■ **WHAT IS EXPECTED**
Find each line below containing the word "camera" and copy it.

■ **DATA BLOCK**
◆ ◆ ◆
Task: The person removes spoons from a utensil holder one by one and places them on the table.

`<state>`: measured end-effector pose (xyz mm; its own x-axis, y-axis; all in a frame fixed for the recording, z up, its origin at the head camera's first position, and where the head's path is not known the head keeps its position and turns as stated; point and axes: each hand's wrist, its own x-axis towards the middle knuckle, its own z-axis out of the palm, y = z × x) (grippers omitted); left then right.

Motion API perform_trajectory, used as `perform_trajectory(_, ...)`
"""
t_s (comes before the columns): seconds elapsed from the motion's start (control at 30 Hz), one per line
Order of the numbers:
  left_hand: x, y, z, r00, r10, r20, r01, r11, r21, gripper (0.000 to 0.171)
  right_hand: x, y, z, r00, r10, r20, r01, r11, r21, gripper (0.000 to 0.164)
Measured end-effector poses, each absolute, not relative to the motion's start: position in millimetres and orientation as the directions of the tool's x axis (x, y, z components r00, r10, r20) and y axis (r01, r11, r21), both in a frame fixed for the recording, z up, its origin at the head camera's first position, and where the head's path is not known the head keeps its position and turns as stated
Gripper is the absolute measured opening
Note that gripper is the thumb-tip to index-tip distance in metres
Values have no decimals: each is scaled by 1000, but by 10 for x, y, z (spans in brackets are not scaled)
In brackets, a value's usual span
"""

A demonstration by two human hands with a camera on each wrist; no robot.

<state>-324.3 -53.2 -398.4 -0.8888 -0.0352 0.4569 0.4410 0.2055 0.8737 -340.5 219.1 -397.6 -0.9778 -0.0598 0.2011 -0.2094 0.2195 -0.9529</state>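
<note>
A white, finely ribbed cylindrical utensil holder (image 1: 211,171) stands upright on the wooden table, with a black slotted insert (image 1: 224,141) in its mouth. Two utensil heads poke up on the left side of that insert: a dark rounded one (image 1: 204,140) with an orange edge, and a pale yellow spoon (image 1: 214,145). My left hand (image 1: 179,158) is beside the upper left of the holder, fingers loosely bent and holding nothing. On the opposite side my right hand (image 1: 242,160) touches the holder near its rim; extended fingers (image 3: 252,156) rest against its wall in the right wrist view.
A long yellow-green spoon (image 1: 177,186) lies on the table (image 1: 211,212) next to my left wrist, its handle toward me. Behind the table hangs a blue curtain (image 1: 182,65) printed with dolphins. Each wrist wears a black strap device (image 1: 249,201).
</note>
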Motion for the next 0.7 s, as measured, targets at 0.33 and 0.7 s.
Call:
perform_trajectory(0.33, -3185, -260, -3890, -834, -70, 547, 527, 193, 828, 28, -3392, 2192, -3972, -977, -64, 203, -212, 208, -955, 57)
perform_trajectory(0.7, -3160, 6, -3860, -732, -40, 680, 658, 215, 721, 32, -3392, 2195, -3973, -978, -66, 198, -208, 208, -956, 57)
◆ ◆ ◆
■ **YOUR SOLUTION**
`<state>`: measured end-effector pose (xyz mm; its own x-axis, y-axis; all in a frame fixed for the recording, z up, its origin at the head camera's first position, and where the head's path is not known the head keeps its position and turns as stated; point and axes: each hand's wrist, its own x-axis towards the middle knuckle, its own z-axis out of the palm, y = z × x) (grippers omitted); left then right.
Measured end-effector poses, each absolute, not relative to the motion's start: position in millimetres and orientation as the directions of the tool's x axis (x, y, z components r00, r10, r20) and y axis (r01, r11, r21), both in a frame fixed for the recording, z up, its origin at the head camera's first position, and where the head's path is not known the head keeps its position and turns as stated
A demonstration by two human hands with a camera on each wrist; no robot.

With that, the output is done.